Bapak tua itu berhenti sebentar untuk membetulkan letak kaca matanya dan menghirup kopi di cangkirnya. Kopi itu tentunya sudah agak dingin.
.
Ia melanjutkan lagi ucapannya, “Begitu pula dengan memilih pemimpin baru. Kita juga belum tahu apakah pada tahun depan ada calon lain yang lebih baik atau tidak. Terlalu dini untuk membicarakan hal tersebut. Aku sendiri netral. Jika ada calon yang sanggup membuktikan dirinya lebih baik, mengapa aku tidak memilihnya? Kita harus memilih pemimpin terbaik bagi Negeri Antah Berantah yang kita cintai ini. Bukankah demikian, Nak Sanchez dan Ramirez?”
.
Sanchez dan Ramirez mengangguk setuju.
.
Pak Tua Bijaksana berkata lagi, “Dari pada bertengkar, lebih baik masing-masing pihak berupaya memunculkan calon terbaiknya, khususnya yang menginginkan pergantian pemimpin tahun depan. Lebih baik munculkan konsep-konsep apa yang hendak mereka wujudkan bila terpilih kelak. Pemimpin lama lebih baik melakukan penilaian terhadap apa yang telah dikerjakan selama masa pemerintahannya. Coba ciptakan program-program yang lebih baik lagi.
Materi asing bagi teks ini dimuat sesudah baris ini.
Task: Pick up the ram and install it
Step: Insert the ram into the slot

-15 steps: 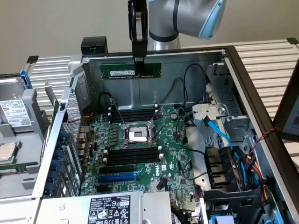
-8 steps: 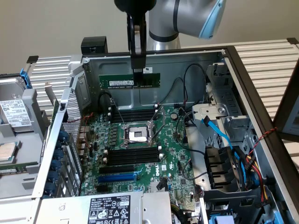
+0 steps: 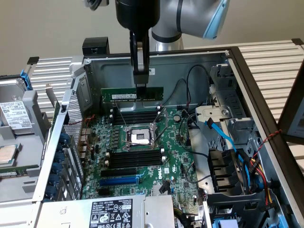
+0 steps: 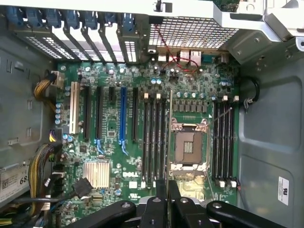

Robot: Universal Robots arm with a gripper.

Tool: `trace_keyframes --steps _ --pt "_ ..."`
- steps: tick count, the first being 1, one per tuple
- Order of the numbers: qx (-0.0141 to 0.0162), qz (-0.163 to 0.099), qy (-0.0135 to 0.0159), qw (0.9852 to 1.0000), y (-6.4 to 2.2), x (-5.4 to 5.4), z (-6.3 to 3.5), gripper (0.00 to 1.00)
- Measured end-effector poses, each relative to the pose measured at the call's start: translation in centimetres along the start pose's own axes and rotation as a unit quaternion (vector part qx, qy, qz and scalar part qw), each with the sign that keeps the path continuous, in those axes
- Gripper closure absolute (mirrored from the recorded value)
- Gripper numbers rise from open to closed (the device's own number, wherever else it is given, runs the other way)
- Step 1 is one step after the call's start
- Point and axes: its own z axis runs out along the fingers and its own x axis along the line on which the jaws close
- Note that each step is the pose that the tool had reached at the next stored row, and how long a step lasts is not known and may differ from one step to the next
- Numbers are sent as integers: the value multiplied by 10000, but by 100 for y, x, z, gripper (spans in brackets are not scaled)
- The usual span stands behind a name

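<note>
The ram (image 3: 124,95), a long dark-green stick with a white label, hangs level above the motherboard (image 3: 180,166), over the far bank of black memory slots (image 3: 135,116). My gripper (image 3: 141,84) is shut on its top edge near the middle. In the wrist view the ram (image 4: 170,133) appears edge-on as a thin line running from my gripper (image 4: 167,190) across the board, between the memory slots (image 4: 154,142) and the CPU socket (image 4: 189,145). A second bank of slots (image 4: 223,140) lies on the socket's other side.
The open computer case (image 3: 237,61) walls in the board. A blue expansion slot (image 3: 118,180), blue cable (image 3: 221,133), drive cage (image 3: 228,175) and wire bundles (image 4: 40,166) crowd the edges. A drive tray with a labelled drive (image 3: 16,116) sits at the exterior view's left.
</note>
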Motion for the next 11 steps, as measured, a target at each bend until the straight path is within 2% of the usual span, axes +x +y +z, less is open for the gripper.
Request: trace_keyframes --steps 11 --pt "0 4 0 10000 -56 16 199 86"
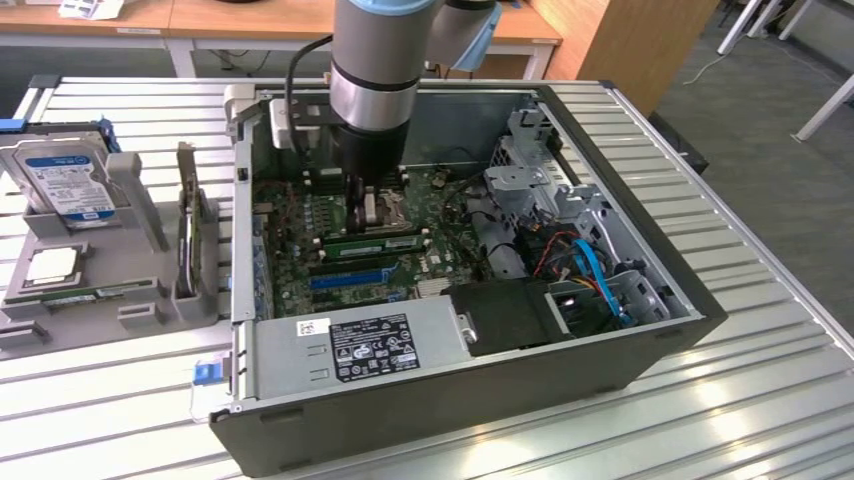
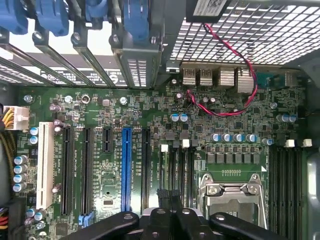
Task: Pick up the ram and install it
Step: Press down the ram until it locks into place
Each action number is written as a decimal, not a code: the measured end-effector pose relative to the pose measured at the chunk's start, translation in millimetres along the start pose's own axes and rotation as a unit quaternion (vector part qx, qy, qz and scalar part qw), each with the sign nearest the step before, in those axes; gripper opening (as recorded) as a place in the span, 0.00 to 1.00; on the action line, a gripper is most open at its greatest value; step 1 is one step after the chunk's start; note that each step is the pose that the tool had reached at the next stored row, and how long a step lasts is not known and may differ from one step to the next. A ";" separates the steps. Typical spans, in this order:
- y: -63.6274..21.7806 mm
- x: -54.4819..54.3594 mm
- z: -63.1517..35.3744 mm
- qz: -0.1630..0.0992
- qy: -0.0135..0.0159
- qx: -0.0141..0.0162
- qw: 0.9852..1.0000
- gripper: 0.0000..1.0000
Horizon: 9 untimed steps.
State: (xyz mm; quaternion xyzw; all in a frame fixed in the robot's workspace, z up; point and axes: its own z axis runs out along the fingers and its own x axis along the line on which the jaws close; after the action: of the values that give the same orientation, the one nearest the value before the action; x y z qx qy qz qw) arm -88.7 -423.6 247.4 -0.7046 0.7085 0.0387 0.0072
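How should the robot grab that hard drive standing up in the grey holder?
Probably by its top end, coming down from above. The hard drive stands nearly upright, leaning back a little, with its lower end tucked into the grey holder. Only the top is free, and it is thin enough there to pinch front to back.

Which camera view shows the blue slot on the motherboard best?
The wrist view: the blue slot runs unobstructed along its full length among the black slots. In the exterior view the blue slot is a small strip, seen at an angle below a green memory stick.
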 end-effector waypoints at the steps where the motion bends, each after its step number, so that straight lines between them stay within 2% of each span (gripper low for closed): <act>1: 0.0 0.0 -0.9 0.000 0.000 0.000 1.000 0.10; 9: 0.5 -0.7 -10.8 0.000 0.001 0.000 1.000 0.10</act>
State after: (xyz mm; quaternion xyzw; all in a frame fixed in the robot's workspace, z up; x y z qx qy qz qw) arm -88.7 -423.6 258.2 -0.7046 0.7086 0.0380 0.0065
Apa yang keliru dan kurang baik hendaknya diperbaiki di masa mendatang. Seorang pemimpin tidaklah luput dari kesalahan dan kekurangan, tetapi pemimpin yang baik bersedia mengakui kesalahannya, meminta maaf, serta memperbaikinya di masa mendatang. Dengan demikian, masing-masing calon dapat saling beradu konsep. Sementara itu, para pendukung masing-masing calon juga jangan saling bertengkar apalagi bermusuhan. Tiap orang bebas menentukan pilihannya masing-masing. Mari kita pilih pemimpin yang terbaik. Tidak perlu terpaku pada satu sosok, melainkan pada program dan konsepnya bagi negara kita.
.
Mereka kemudian menghabiskan sisa kopi yang ada di cangkir masing-masing.
.
Pak Tua Bijaksana berkata, “Tak terasa sekarang sudah hampir gelap. Jam telah menunjukkan pukul tujuh malam. Aku hendak pulang dulu ke rumahku.”
.
Sanchez dan Ramirez juga hendak pulang ke rumah mereka masing-masing. Demikianlah, mereka bertiga beranjak meninggalkan meja dan menuju kasir.
.
Saya tiba-tiba teringat mengenai rumah penginapan yang saya perlukan malam itu. Saya juga bangkit berdiri ke meja kasir untuk membayar dan menanyakan letak rumah penginapan terdekat. Besok saya masih harus melanjutkan perjalanan saya. Demikianlah, sedikit pengalaman saya di kedai kopi Negeri Antah Berantah.